Surely not for big data, because the browser itself has to carry out such a search. On the other hand, why not provide it for small data like my Blog, and for HTML documents with relative URLs only? Here is a concept:

  1. for every search launch, retrieve all linked documents, using asynchronous AJAX (the browser would cache the results, so the next search would be much faster)

  2. for each document, parse its content by temporaryDocument = document.implementation.createHTMLDocument() and setting temporaryDocument.body.innerHTML = ajaxResponseText

  3. remove all script-elements from result document, then retrieve plain text (without HTML markup) using temporaryDocument.body.textContent

  4. search the pattern in resulting plain text

Mind that AJAX will deny to load URLs that are not of same origin as the calling page.

The script introduced by this article is written in pure JavaScript, and it does not use any external library.
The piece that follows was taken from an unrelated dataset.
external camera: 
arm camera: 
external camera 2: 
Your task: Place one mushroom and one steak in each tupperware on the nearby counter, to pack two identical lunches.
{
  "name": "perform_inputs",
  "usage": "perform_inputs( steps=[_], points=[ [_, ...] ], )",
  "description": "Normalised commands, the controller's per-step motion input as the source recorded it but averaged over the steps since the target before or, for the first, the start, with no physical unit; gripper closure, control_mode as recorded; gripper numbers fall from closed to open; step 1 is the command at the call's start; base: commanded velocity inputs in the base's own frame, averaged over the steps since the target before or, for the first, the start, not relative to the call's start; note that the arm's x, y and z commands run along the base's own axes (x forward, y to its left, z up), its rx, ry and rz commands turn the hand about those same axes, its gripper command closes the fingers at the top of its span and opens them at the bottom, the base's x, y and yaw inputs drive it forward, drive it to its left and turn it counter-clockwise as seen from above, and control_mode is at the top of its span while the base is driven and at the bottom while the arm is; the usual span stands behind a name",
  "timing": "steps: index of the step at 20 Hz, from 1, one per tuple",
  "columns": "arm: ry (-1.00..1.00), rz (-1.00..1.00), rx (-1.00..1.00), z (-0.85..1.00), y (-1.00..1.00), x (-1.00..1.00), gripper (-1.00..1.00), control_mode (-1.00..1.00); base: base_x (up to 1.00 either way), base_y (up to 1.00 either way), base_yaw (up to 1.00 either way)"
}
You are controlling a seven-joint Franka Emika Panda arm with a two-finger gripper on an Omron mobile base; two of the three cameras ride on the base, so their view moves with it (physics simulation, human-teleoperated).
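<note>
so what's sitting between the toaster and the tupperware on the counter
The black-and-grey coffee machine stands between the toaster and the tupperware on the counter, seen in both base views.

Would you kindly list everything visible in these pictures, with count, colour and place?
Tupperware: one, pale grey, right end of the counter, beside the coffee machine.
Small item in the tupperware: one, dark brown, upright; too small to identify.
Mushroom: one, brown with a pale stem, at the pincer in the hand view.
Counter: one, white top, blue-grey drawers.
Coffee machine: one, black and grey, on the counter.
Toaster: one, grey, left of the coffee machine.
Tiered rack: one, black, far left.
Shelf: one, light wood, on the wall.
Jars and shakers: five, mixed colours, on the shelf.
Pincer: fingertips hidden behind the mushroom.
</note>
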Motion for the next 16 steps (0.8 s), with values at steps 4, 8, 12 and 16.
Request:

I do not raise any legal claim on this source code, it is free to be used anywhere.

HTML

Here is the outline of my test page.

<!DOCTYPE html>
<html>
  <head>
    <meta name="viewport" content="initial-scale=1"/>
    <meta charset="UTF-8"/>
    
    <title>Document Text Search on Client Side</title>
    
  </head>
  
  <body>
    <!-- search input fields -->
    <div>
      <input id="search-text" type="text" placeholder="Full Text Search" />
      <input id="search-button" type="button" value="Go!"/>
    </div>

    <!-- linked documents -->
    <table id="result">
      <tr><td>106</td><td><a href='Refactoring_JS_List_Filters__Part_One.html'>Refactoring JS List Filters, Part One</a></td><td>2016-06-21</td></tr>
      ....

      <tr><td>1</td><td><a href='Things_Are_Changing.html'>Things Are Changing</a></td><td>2008-02-26</td></tr>
    </table>

    <script type="text/javascript">
    (function() {
      // JavaScript that executes full text search in linked documents
    })();
    </script>
       
  </body>
  
</html>

On top are a text-field and a button to start a search. The table element contains all linked documents that must be full-text-searched. Any row holding a link that does not contain the search pattern must be set invisible by the script. Is there no search pattern, all rows will be set visible again.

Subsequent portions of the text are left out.